Female character in Japanese folktales

Urikohime, Uriko-hime or Uriko Hime (うりこひめ; English: Princess Melon, Melon Maid or Melon Princess) is a dark Japanese folktale about a girl that is born out of a melon, adopted by a family and replaced by an evil creature named Amanojaku.

==Summary==
A melon comes washing down the stream until it is found by a human couple. They cut open the fruit and a girl appears out of it. They name her Urikohime (uri means "melon" in Japanese). They raise her and she becomes a beautiful young lady. One day, she is left alone at home and told to be careful of any stranger who comes knocking. Unfortunately, a yōkai named Amanojaku sets its sights on the girl. The creature appears at her house and asks the girl to open. She opens the door just a bit and the creature forces its entry in her house.

In one version of the story, Amanojaku kills Urikohime and wears her skin.
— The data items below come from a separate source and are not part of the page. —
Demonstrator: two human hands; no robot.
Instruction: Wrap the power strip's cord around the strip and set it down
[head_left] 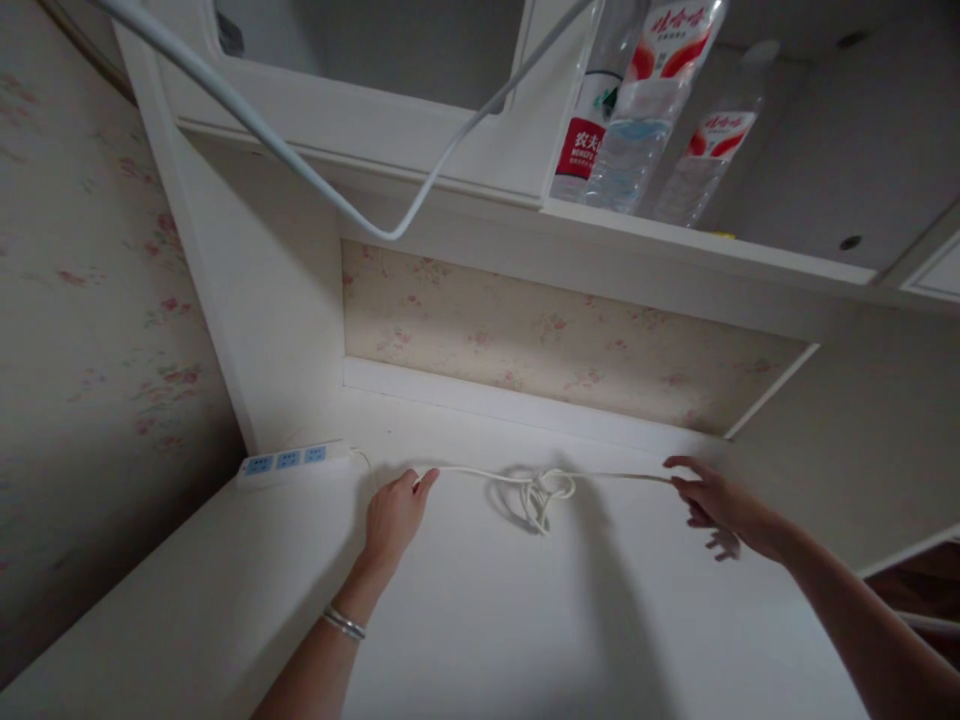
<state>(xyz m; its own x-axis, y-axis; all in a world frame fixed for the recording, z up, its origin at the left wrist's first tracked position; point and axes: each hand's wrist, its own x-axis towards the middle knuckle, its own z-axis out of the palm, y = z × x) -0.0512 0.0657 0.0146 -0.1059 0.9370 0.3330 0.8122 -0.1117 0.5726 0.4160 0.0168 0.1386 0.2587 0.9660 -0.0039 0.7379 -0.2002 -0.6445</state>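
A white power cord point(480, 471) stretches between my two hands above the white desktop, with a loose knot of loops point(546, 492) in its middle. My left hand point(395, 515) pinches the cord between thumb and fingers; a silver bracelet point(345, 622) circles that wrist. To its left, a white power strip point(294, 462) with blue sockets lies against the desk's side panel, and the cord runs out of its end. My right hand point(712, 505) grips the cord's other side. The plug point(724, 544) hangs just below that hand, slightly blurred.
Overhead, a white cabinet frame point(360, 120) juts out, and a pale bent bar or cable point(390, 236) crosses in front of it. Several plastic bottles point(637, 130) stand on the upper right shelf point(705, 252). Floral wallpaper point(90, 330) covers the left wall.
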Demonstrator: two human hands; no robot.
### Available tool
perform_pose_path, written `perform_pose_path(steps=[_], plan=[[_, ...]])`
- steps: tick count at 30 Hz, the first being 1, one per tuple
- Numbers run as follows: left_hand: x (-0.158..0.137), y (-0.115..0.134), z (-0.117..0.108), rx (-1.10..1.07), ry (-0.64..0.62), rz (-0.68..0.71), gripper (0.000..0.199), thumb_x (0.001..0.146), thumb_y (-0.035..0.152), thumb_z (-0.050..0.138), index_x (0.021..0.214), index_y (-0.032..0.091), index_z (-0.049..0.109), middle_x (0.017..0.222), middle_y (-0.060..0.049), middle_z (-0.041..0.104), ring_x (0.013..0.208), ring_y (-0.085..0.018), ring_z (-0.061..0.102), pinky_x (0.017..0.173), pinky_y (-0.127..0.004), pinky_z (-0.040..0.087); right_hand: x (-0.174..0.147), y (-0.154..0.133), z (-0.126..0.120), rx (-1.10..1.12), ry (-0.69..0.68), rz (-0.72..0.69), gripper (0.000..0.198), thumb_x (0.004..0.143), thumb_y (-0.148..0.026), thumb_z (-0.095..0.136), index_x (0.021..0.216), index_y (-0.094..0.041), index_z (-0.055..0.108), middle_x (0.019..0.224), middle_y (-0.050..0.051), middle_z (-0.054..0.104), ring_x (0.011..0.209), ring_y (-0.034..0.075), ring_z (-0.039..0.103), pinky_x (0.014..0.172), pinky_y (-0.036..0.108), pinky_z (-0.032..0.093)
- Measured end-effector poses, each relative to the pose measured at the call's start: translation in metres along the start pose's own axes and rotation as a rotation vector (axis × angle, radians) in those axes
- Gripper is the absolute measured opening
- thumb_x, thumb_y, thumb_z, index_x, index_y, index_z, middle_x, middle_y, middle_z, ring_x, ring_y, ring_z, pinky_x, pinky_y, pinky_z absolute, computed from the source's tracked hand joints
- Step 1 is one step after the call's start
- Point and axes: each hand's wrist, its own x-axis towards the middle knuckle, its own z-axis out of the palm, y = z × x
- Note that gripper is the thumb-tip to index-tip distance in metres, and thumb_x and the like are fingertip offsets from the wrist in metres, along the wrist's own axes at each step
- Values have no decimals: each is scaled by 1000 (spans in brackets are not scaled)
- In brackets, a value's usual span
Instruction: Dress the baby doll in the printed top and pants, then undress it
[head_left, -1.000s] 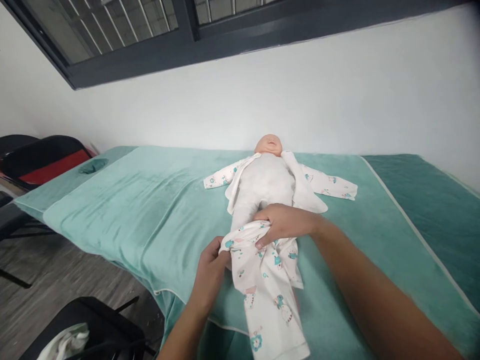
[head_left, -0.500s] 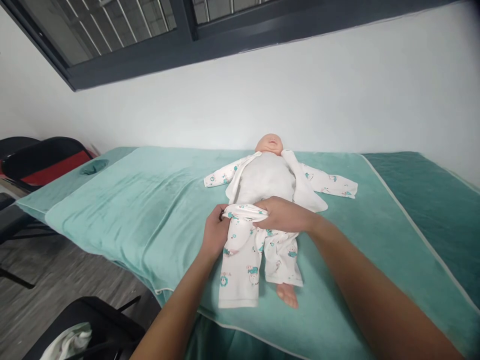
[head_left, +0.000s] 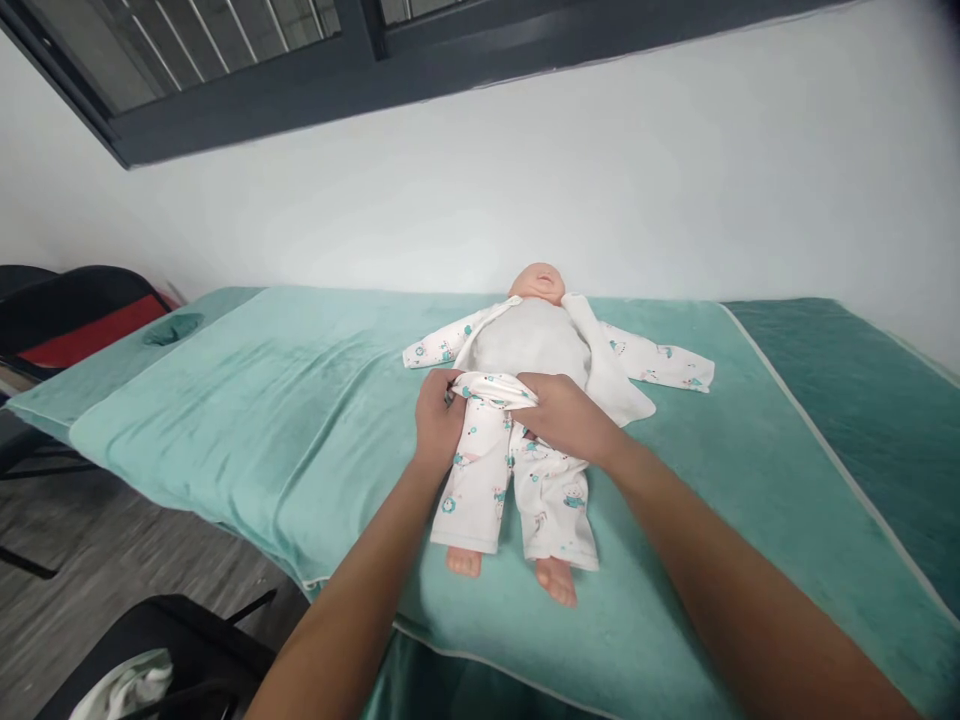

The creature replaces Urikohime as the couple's daughter, but its disguise is ruined when the girl, reincarnated as a little bird, reveals the deception and eventually regains her human form.

In another account, Urikohime becomes known for her great weaving abilities. Due to this, she is betrothed to a lord or prince. Before she marries, Amanojaku kills her and wears her dress, or ties her to a persimmon tree. The false bride is taken to the wedding on a palanquin, but the ruse is discovered. In the version where she is roped up, Urikohime yelps out to anyone to hear and is rescued. The thing is chased away.

==Alternate names==
Scholar Kunio Yanagita indicated alternate names to the tale: Urikohimeko, Urihime, Urihimeko.

==Distribution==
According to Japanese folklorist Keigo Seki's notations, several variations are recorded in Japanese compilations. Further studies show that the tale can be found all over the Japanese archipelago. Hiroko Ikeda's index of Japanese tales lists 102 versions of the story.

According to Fanny Hagin Mayer, "most versions" of the story end on a tragic note, but all seem to indicate the great weaving skills of Urikohime. Scholar Kunio Yanagita listed the tale Nishiki Chōja as one version of the story that contains a happy ending.

==Analysis==
Japanese scholarship argues for some relationship between this tale and Aarne-Thompson-Uther Index tale type ATU 408, "The Three Citrons", since both tales involve a maiden born of a fruit and her replacement for a false bride (in the tale type) and for evil creature Amanojaku (in Japanese versions). In fact, professor Hiroko Ikeda classified the story of Urikohime as type 408B in her Japanese catalogue.

Attention has also been drawn to the motif of "The False Bride" that exists in both tales: in Urikohime, the youkai or ogress wears the skin of the slain girl. Folklorist Christine Goldberg recognizes that this is the motif Disguised Flayer (motif K1941 in the Motif-Index of Folk-Literature). This disguise is also used by heroines in other folktales.

Professor Fanny Hagin Mayer remarked on the characters of the elderly couple that adopts Urikohime, which appear in several other Japanese folktales as a set. The elderly woman teaches her adopted daughter skills in weaving.